Eu morava na cidade, cercado de vizinhos com suas casas de
muros altos e portões automáticos. O morador da casa ao lado saia cedo. Ouvia
apenas o barulho do motor de seu automóvel e o latido do cão de guarda. O
vizinho da frente saia toda manhã para caminhar e voltava meia hora depois, me
desejava bom dia quando me via saindo, fechava o portão de grade e sumia no interior
da casa. Num raio de uma centena de metros havia quase vinte casas bem
construídas; a maioria assobradada e ampla. Apesar dessa proximidade, ninguém
conhecia ninguém por nome. Cumprimentavam-se quando ocasionalmente cruzassem
pela calçada ou quando um deles saia da garagem com seu carro e o outro do
outro lado também manobrava o veículo para ir ao trabalho.
Vivíamos numa grande cidade mas não éramos uma comunidade.
Ninguém saia de casa ao anoitecer para visitar o outro e prosear por algumas
horas. Cada um cercava seu mundo com muros altos assim como levantavam paredes
reforçadas em volta de suas habitações.
Certo dia, abri a janela e vi o vizinho da frente, aquele
que gostava de fazer caminhadas nas primeiras horas da manhã. Estava abrindo
seu portão, quando dois sujeitos estranhos se aproximaram. Um deles apontou uma
arma para o homem e pediu a chave do carro. Os dois elementos pularam dentro do
veículo e manobraram rapidamente para fora. O vizinho olhava paralisado. Antes
de acelerar em disparada o assaltando passageiro esticou o braço com o revolver
e atirou. O vizinho dobrou o corpo e caiu no chão. Corri ao telefone e disquei
para a policia e para o pronto-socorro. Depois desci correndo e sai na rua. Já
havia uma meia dúzia de pessoas, inclusive a esposa do vizinho que chorava
agachada segurando a cabeça o homem, enquanto ele gemia com a mão no peito.

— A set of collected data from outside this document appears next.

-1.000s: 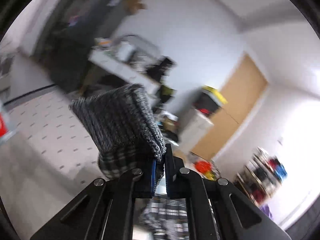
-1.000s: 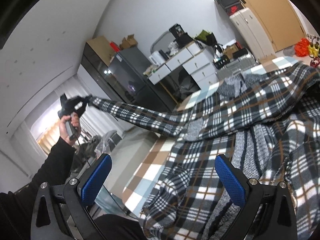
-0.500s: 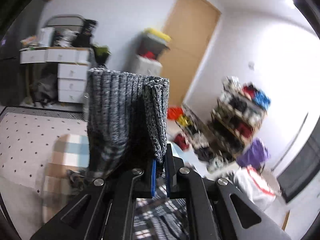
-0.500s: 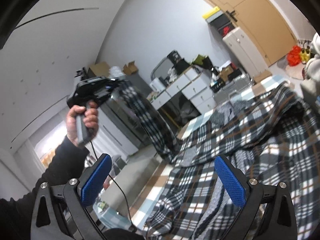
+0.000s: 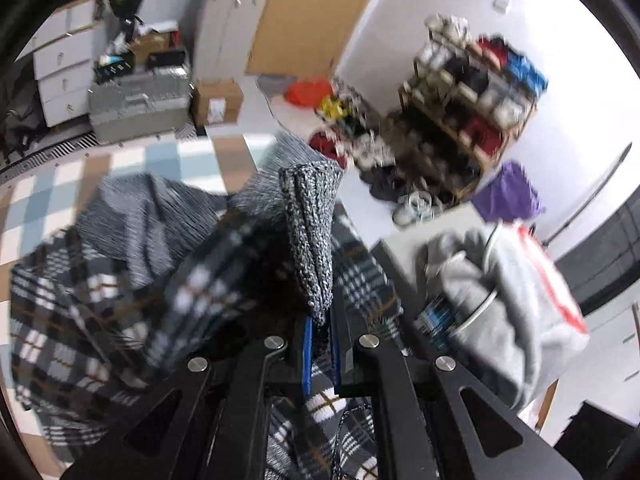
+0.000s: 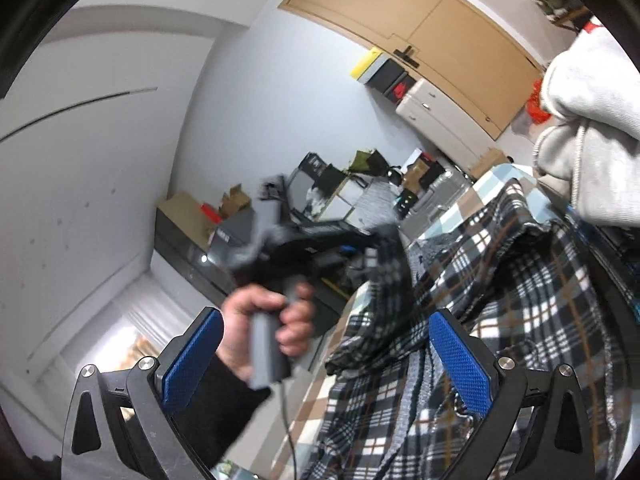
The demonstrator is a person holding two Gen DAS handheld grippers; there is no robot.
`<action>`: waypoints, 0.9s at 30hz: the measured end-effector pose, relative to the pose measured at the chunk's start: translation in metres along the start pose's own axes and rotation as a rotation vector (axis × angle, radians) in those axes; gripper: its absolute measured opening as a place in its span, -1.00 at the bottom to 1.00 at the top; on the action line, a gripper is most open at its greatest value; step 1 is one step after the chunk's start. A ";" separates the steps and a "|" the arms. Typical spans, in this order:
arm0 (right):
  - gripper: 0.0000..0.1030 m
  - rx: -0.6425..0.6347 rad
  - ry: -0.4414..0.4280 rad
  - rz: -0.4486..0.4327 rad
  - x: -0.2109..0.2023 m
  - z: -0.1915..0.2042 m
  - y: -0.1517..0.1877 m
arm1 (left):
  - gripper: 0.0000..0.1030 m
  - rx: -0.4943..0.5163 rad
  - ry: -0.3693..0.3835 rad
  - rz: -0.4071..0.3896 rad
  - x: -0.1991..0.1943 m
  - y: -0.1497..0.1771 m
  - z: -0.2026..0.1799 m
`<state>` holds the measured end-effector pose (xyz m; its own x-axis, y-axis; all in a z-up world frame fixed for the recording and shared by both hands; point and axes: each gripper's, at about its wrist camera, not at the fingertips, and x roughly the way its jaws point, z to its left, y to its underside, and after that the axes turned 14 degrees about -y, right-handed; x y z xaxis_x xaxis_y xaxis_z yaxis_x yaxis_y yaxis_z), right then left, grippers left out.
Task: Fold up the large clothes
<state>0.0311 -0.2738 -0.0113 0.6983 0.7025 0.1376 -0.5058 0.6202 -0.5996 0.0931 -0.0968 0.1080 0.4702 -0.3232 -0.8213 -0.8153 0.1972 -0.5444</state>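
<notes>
A black, white and brown plaid garment with grey knit trim lies spread over a checked cloth. My left gripper is shut on its grey knit sleeve cuff, which stands up from between the blue pads. In the right wrist view the same garment covers the surface. A hand holds the left gripper over its near edge, the sleeve hanging from it. My right gripper stands open with wide blue pads and nothing between them.
A grey hooded sweatshirt lies heaped at the right, also seen in the right wrist view. Behind stand a cluttered shelf, white drawers, a grey case, cardboard boxes and a wooden door.
The left gripper has swung across the room with the sleeve cuff, tipping down over the garment. In the right wrist view the hand holding it has come much closer to the middle.
</notes>
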 end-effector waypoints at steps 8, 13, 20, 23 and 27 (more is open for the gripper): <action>1.00 0.023 -0.038 0.025 -0.004 -0.002 -0.004 | -0.96 0.168 -0.017 0.204 0.033 0.023 -0.040; 1.00 -0.006 -0.020 0.052 0.001 0.004 0.000 | -0.90 0.149 0.087 0.221 -0.001 0.021 -0.019; 1.00 0.008 -0.009 0.075 0.007 0.004 0.005 | 0.47 0.113 0.076 0.045 -0.072 0.031 0.058; 1.00 0.006 0.005 0.083 0.010 0.004 0.008 | 0.47 0.049 -0.014 0.044 -0.064 0.034 0.092; 1.00 0.002 0.042 0.107 0.017 0.001 0.011 | 0.47 -0.024 -0.108 0.130 -0.036 0.052 0.132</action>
<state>0.0370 -0.2552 -0.0150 0.6607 0.7496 0.0393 -0.5800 0.5430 -0.6072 0.0784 0.0477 0.0863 0.3924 -0.1945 -0.8990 -0.8791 0.2083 -0.4288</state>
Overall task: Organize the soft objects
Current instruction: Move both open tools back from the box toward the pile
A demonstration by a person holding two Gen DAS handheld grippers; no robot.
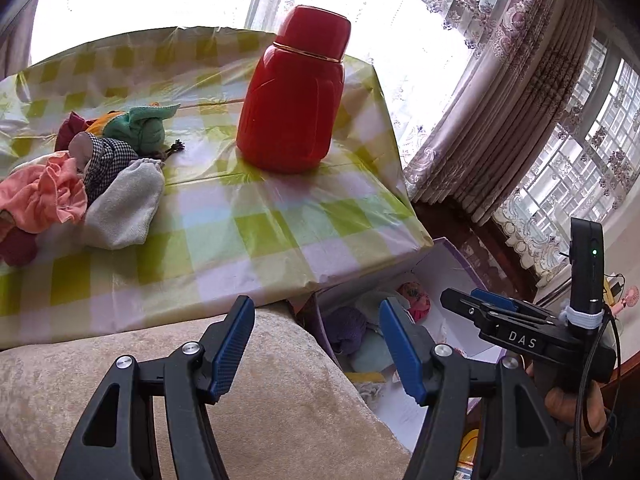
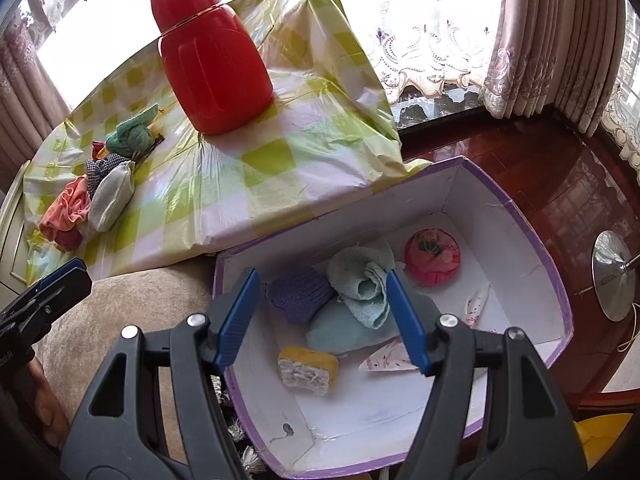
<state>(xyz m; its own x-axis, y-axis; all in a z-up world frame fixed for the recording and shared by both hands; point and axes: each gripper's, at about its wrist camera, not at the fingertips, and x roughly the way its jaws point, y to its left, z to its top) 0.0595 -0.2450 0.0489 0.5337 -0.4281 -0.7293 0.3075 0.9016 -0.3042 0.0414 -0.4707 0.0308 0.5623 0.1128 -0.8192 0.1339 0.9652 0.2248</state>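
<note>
A pile of soft things lies on the checked tablecloth (image 1: 248, 232): a grey pouch (image 1: 124, 208), a pink cloth (image 1: 44, 196), a black-and-white checked cloth (image 1: 104, 160) and a knotted green cloth (image 1: 140, 128). The pile also shows in the right wrist view (image 2: 108, 196). A white box with purple edges (image 2: 496, 216) stands on the floor beside the table. It holds a purple knit piece (image 2: 300, 292), pale green towels (image 2: 360, 280), a pink round cushion (image 2: 432, 258) and a yellow sponge (image 2: 308, 368). My left gripper (image 1: 316, 344) is open and empty above a beige cushion. My right gripper (image 2: 324, 320) is open and empty above the box.
A tall red flask (image 1: 292, 100) stands on the table near its right edge. A beige cushion (image 1: 260, 392) lies under the left gripper. The dark wooden floor (image 2: 540, 168) and a metal lamp base (image 2: 612, 276) are right of the box. Curtains (image 1: 500, 100) hang behind.
</note>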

Quando o pronto socorro chegou, a vizinhança estava toda na rua, em volta do
ferido. Vi o vizinho do lado direito, o vizinho do lado esquerdo e os vizinhos
do outro lado da rua. Estavam ali mais de vinte pessoas, todos preocupados,
angustiados e inquietos.
Logo estávamos todos conversando e criticando a falta de
segurança, a impunidade, a ineficiência da justiça e a imoralidade dos
políticos. Todos nós falamos uns com os outros como se fossemos velhos amigos.
Enquanto o ferido convalescia no hospital, todos nós, em horários diferentes,
fomos visitá-lo e prestar nossa solidariedade. Agora sabíamos o nome de cada um
de nossos vizinhos e por alguns dias fomos uma verdadeira comunidade. Um
convidava o outro para visitá-lo e tomar um café, enquanto o morador da casa de
muros altos se oferecia para ajudar a
família da vítima se precisasse.
Com os passar dos dias e com o retorno do vizinho do
hospital a vida foi lentamente voltando a rotina e todos paramos de nos falar
uns com os outros. Alguns meses depois vivíamos como dantes, próximos e
isolados. Voltamos a ser uma cidade sem comunidade.